The second situation is the reverse of the first one. Here, B adds successors to the result computed by A. This leads to the same states being added to *Closed* as when group A and B would be run in sequence. Therefore, the correctness of the algorithm is not affected.  $\Box$ 



Figure 4.1: 'Lasso' shaped path from the proof of Lemma 2

Blocks communicate with each other via global memory. For partial-order reduction, the only relevant access to global memory happens at line 10 of Algorithm 5. We will now show that the correctness of our algorithms is not affected when running on multiple blocks. First, we introduce a new version of the cycle proviso and show that it implies the action-ignoring proviso.

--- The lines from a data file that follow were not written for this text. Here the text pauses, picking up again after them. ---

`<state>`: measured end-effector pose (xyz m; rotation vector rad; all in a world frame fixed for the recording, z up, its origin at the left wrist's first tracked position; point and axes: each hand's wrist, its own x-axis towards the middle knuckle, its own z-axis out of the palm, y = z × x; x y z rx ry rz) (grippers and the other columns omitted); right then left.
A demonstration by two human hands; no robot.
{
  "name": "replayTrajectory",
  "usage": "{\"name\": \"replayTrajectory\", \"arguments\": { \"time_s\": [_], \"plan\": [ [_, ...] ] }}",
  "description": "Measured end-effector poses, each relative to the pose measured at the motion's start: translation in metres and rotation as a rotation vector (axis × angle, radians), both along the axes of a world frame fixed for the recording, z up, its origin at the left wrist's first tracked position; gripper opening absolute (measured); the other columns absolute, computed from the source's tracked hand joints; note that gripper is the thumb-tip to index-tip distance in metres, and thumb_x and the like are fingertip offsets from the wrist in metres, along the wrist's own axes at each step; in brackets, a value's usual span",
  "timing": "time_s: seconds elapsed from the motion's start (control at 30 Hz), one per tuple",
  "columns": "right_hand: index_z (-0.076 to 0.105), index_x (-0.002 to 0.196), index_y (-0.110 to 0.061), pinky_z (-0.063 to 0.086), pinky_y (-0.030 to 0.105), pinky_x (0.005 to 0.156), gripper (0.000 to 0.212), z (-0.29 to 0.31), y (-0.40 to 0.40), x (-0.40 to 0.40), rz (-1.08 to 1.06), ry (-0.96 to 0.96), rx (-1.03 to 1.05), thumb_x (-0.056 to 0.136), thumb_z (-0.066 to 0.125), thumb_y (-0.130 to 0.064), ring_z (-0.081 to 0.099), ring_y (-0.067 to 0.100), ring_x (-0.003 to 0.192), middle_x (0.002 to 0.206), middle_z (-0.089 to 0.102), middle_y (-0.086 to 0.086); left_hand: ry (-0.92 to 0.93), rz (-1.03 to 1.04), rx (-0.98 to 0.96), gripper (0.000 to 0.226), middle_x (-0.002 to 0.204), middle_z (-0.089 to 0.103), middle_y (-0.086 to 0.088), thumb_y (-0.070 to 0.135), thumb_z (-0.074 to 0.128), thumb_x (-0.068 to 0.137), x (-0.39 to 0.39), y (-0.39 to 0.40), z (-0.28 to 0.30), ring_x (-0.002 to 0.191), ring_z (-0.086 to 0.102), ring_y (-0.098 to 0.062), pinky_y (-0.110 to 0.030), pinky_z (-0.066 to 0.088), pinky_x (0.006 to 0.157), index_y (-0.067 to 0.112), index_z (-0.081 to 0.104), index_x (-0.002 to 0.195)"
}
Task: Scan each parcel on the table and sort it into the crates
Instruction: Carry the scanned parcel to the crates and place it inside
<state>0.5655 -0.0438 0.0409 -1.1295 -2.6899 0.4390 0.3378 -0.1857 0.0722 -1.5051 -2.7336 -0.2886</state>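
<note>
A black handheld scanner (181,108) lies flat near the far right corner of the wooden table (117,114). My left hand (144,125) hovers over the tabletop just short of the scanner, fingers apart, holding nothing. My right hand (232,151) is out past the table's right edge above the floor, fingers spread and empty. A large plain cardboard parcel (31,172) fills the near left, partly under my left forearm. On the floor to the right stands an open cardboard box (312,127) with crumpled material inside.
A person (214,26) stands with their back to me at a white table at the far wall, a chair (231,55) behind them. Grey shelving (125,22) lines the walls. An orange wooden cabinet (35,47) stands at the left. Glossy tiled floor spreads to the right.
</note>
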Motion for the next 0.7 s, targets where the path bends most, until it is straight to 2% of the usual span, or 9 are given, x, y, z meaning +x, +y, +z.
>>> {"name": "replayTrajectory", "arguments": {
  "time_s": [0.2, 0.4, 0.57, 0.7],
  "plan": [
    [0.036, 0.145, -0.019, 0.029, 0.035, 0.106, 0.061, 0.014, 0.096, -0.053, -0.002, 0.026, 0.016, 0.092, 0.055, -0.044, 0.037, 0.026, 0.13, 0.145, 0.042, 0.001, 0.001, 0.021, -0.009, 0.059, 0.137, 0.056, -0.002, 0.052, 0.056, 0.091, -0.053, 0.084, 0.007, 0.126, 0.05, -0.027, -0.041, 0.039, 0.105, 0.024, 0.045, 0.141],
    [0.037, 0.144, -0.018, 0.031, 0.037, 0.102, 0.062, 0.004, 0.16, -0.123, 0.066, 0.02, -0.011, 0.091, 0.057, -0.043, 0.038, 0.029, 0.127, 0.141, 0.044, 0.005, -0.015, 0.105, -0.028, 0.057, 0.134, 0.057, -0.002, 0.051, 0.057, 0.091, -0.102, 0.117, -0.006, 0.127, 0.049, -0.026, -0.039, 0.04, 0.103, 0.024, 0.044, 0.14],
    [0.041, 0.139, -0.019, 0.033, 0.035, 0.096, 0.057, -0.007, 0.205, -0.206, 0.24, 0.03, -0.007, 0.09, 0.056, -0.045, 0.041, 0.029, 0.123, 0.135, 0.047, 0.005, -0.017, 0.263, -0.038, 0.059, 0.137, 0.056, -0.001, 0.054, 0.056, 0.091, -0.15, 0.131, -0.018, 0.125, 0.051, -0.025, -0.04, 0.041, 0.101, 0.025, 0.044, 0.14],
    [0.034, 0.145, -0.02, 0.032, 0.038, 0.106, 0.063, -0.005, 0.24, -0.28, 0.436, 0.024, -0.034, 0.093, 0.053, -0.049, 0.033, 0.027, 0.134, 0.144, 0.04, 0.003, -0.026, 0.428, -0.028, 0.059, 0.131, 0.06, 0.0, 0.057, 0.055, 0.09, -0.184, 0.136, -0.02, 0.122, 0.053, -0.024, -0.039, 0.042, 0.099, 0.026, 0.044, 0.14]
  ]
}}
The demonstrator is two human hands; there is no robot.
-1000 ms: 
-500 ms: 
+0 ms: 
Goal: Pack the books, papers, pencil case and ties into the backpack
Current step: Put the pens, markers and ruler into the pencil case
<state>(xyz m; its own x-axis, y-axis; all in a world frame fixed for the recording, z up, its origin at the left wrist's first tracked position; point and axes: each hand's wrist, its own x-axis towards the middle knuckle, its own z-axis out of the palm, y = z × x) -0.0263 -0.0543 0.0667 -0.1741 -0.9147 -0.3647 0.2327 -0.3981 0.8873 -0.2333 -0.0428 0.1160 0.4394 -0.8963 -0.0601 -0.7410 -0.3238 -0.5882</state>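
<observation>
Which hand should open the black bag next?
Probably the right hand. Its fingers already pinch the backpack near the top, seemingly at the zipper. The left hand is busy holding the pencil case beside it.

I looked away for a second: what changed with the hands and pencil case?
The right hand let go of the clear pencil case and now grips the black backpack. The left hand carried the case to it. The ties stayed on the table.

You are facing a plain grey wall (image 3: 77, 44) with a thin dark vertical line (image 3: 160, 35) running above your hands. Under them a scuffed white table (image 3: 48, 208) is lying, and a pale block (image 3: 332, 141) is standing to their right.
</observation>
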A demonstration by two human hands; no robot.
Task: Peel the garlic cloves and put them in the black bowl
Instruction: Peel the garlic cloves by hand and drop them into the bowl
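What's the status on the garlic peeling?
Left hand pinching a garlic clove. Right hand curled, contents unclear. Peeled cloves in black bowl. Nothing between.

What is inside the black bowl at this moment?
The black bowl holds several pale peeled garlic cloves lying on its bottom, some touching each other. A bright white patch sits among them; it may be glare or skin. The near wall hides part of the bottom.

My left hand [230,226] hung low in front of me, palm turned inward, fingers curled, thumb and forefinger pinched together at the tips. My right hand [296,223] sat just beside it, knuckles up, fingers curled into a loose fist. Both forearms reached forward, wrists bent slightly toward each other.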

**Lemma 2.** (closed-set cycle proviso) If a reduction algorithm satisfies conditions  $C0a, C0b \text{ and } C1 \text{ and for every cycle } s_0 \xrightarrow{\alpha_0} s_1 \xrightarrow{\alpha_1} \dots \xrightarrow{\alpha_{n-1}} s_n \xrightarrow{\alpha_n} s_0 \text{ in the reduced}$ state space with  $\beta \in enabled(s_0)$  and  $\beta \neq \alpha_i$  for all  $0 \leq i \leq n$ , selects (i) at least one transition labelled with  $\beta$  or (ii) at least one transition that, during the generation of the reduced state space, led to a state outside the cycle that has not been explored yet (i.e.  $\exists i \exists (s_i, \gamma, t) \in \tau : \gamma \in r(s_i) \land t \notin Closed$ ); then condition C2ai is satisfied.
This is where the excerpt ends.